> [Problem] All lines before the one containing "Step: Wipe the", plus that line itself, are to be printed exactly as they appear below.

[Data extracted from a collection]
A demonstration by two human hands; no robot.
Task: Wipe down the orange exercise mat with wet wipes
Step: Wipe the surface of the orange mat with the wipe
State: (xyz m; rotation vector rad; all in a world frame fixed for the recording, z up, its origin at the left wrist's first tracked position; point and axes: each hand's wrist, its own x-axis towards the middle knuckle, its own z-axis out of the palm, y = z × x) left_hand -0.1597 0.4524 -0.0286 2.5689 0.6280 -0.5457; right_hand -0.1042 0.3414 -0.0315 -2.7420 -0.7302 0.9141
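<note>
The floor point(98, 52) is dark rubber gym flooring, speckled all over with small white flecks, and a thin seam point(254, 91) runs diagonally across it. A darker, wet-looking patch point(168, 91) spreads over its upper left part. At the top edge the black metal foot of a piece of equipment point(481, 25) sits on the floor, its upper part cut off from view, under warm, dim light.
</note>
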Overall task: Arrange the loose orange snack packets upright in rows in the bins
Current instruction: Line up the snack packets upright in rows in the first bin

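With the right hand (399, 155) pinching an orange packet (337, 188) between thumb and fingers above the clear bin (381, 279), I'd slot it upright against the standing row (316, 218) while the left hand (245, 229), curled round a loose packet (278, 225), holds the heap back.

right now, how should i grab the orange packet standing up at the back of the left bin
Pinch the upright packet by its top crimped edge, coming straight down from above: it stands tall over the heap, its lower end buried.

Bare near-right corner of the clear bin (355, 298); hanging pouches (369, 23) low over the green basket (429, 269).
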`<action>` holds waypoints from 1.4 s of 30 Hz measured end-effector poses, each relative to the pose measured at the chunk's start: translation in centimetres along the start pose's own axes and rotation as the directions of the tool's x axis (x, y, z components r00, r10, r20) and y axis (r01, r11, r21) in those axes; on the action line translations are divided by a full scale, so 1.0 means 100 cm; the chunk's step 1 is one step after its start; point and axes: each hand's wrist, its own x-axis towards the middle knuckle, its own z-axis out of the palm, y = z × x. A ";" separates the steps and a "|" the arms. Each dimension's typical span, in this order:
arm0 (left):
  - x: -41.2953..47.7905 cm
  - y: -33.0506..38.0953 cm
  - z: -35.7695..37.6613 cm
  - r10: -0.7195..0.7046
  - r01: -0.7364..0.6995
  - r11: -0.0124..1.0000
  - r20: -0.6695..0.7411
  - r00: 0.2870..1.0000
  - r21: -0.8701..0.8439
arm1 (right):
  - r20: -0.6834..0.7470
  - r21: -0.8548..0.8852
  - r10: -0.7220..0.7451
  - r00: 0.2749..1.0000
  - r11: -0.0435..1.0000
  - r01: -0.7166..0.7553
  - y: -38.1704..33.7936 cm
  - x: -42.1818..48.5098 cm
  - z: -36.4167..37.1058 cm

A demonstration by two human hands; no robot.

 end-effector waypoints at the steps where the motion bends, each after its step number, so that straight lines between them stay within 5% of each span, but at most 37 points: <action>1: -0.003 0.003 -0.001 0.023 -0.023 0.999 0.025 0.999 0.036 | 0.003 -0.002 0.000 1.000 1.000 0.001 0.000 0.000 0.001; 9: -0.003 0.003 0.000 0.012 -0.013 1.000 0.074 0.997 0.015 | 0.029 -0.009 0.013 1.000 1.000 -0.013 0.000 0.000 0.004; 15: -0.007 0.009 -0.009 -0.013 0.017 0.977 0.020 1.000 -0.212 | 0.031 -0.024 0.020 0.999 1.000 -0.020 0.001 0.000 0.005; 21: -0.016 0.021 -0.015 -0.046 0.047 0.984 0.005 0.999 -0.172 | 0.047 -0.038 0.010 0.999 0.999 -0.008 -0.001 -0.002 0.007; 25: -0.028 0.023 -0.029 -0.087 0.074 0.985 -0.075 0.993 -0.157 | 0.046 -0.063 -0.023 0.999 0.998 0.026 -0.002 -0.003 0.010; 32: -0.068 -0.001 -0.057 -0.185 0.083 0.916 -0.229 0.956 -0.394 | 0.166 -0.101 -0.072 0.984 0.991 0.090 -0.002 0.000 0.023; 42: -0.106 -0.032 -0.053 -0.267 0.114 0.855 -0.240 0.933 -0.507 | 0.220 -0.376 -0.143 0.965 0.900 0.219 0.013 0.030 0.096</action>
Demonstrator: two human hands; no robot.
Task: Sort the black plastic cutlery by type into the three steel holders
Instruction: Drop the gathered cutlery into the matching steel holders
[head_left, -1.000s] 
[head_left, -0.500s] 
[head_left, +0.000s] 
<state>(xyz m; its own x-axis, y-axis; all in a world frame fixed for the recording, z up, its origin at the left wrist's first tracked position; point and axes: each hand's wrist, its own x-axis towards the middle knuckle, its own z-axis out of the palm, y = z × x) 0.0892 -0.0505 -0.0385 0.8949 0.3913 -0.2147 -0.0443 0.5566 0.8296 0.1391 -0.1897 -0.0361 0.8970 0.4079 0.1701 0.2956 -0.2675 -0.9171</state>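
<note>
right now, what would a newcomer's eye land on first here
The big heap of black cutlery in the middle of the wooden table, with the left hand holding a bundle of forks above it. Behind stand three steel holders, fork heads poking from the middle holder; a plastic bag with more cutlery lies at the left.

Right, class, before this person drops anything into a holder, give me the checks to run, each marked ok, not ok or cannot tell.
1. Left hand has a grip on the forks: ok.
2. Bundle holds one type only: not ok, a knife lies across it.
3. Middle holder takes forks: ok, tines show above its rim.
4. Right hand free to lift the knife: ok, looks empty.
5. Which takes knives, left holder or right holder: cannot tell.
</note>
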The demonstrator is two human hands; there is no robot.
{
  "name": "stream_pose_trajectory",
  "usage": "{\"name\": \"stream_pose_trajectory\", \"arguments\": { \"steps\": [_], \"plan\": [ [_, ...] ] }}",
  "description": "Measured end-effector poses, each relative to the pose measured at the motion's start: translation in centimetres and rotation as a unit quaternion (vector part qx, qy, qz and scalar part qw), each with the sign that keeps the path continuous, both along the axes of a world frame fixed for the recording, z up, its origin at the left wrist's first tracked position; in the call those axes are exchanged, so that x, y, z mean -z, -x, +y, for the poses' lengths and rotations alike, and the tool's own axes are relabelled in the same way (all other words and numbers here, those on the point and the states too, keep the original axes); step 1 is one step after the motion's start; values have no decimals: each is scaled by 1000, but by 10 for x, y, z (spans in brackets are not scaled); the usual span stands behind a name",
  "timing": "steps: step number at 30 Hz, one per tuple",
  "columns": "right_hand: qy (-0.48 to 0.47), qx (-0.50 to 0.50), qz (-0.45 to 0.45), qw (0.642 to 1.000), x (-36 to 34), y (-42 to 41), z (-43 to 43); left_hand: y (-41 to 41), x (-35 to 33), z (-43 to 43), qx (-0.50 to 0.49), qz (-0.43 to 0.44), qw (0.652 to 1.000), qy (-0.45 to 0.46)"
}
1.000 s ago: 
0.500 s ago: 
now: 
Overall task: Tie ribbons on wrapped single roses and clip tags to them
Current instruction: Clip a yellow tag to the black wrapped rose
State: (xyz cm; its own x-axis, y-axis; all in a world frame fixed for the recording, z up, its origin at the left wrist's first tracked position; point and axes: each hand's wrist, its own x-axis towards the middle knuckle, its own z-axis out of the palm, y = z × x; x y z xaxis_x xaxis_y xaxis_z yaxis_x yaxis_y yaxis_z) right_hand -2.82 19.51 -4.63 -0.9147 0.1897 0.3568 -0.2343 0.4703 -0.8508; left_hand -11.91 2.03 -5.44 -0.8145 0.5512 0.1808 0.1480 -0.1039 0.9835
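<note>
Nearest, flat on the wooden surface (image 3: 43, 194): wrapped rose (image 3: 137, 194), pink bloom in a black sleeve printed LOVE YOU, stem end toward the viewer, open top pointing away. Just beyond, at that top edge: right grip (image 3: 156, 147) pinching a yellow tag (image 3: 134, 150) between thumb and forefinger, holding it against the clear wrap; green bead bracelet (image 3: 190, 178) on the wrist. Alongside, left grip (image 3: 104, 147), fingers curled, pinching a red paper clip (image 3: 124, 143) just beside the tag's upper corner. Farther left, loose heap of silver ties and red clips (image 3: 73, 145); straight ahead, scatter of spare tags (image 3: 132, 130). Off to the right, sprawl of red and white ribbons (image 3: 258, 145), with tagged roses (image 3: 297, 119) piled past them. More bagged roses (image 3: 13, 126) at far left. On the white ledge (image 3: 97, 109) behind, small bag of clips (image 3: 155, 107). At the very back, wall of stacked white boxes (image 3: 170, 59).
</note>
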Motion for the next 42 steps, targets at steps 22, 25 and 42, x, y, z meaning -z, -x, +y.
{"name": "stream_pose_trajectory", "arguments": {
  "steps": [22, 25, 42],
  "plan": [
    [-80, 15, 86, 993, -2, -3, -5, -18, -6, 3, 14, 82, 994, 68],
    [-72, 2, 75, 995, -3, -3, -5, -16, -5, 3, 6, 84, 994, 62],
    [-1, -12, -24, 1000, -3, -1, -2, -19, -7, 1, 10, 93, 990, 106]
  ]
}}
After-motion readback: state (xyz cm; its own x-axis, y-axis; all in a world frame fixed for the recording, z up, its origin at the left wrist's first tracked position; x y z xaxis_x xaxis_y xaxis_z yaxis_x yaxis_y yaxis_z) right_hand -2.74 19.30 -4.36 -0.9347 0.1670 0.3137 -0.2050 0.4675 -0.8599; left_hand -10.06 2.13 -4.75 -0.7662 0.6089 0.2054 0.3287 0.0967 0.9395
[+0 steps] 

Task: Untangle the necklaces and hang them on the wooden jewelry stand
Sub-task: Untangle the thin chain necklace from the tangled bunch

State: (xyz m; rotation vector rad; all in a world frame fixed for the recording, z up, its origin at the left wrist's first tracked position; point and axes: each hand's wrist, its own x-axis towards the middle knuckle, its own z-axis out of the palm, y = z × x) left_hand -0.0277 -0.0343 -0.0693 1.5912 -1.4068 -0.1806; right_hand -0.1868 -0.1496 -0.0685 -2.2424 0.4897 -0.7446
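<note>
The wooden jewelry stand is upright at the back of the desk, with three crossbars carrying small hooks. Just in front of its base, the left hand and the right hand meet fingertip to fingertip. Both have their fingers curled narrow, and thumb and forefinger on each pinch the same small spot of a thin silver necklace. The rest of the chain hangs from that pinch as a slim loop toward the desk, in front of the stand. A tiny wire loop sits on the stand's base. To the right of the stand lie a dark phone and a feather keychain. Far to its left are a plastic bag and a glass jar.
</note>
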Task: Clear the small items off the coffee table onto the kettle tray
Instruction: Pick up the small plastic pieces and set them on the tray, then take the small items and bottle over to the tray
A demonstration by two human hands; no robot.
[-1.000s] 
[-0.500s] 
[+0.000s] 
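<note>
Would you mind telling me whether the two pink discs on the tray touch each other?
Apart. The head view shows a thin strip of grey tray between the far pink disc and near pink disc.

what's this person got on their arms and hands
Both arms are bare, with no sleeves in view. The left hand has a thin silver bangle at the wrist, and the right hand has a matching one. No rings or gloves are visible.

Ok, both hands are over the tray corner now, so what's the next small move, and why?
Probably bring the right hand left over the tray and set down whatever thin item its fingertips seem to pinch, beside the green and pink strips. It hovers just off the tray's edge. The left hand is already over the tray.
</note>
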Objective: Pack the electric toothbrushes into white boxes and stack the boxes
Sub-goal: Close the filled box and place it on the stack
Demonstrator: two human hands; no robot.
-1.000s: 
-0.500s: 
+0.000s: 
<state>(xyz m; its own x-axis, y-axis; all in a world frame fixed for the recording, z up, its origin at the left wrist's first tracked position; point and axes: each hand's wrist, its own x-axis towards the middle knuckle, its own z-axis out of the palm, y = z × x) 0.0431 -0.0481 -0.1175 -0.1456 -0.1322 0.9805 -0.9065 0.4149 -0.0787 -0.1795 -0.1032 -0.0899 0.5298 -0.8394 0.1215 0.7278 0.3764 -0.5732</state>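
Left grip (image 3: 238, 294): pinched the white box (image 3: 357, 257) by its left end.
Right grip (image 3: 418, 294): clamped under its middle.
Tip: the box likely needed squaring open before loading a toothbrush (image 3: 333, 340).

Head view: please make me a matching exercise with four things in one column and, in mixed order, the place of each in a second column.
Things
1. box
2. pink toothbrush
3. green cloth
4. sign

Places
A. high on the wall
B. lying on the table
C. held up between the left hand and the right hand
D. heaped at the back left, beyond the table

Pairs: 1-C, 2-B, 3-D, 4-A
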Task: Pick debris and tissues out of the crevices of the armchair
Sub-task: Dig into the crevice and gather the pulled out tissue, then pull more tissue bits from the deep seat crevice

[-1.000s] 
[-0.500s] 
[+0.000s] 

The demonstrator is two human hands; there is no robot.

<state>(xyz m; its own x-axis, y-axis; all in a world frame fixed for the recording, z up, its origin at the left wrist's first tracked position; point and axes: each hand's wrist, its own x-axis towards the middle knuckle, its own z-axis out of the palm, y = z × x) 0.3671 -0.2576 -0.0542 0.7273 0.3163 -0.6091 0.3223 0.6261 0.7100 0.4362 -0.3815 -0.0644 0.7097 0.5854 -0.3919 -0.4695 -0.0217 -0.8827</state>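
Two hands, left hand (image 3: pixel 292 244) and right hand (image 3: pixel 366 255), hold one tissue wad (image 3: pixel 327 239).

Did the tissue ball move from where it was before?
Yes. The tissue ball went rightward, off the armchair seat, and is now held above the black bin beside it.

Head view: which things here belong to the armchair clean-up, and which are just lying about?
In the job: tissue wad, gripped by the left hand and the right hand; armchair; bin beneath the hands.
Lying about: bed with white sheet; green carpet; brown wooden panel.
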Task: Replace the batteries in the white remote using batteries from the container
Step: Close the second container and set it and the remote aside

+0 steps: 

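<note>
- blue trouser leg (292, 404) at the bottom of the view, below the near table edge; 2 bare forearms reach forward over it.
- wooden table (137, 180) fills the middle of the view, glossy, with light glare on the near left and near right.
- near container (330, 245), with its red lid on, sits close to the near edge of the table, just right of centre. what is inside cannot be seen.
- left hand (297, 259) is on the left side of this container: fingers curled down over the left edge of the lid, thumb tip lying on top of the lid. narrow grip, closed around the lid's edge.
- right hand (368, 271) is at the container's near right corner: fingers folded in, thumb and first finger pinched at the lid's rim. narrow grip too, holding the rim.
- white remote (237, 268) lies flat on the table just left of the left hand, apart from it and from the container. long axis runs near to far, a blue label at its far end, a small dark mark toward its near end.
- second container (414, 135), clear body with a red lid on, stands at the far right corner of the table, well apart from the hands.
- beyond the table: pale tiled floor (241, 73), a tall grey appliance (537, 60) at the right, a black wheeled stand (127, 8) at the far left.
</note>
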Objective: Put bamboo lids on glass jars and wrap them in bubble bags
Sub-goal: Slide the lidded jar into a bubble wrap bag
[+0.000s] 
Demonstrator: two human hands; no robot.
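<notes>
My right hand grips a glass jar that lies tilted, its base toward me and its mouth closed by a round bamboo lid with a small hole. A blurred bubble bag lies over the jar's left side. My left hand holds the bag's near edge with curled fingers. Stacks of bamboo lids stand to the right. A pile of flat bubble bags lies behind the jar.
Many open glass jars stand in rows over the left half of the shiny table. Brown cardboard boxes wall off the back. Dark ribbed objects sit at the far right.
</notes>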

> [Answer for this exercise]
A demonstration by two human hands; no robot.
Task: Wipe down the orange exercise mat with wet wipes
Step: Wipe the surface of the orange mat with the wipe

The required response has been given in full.